Exercise goal:
The expected response is the complete listing below, restated exactly, with its pictures omitted.

Stored data:
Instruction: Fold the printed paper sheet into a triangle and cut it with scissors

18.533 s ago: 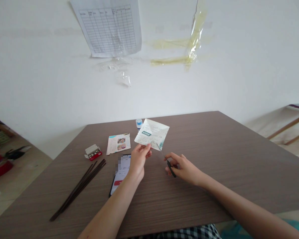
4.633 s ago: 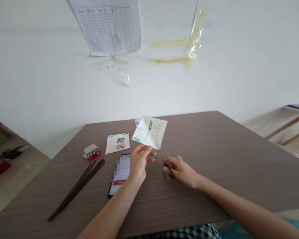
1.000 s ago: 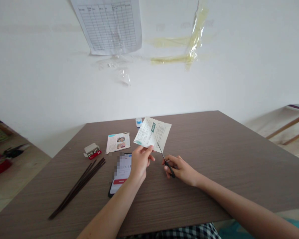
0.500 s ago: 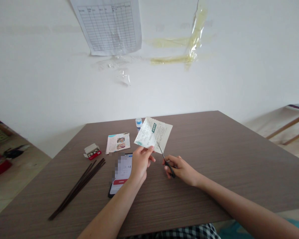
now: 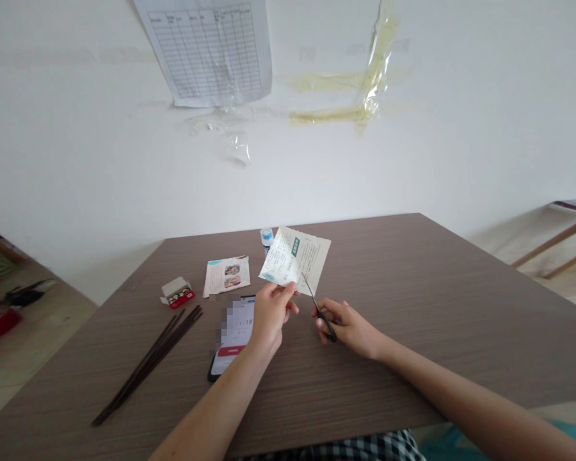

Solution for this problem:
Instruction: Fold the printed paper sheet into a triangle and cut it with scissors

18.533 s ago: 
4.633 s ago: 
1.000 s ago: 
0.500 s ago: 
now: 

No more output will be given.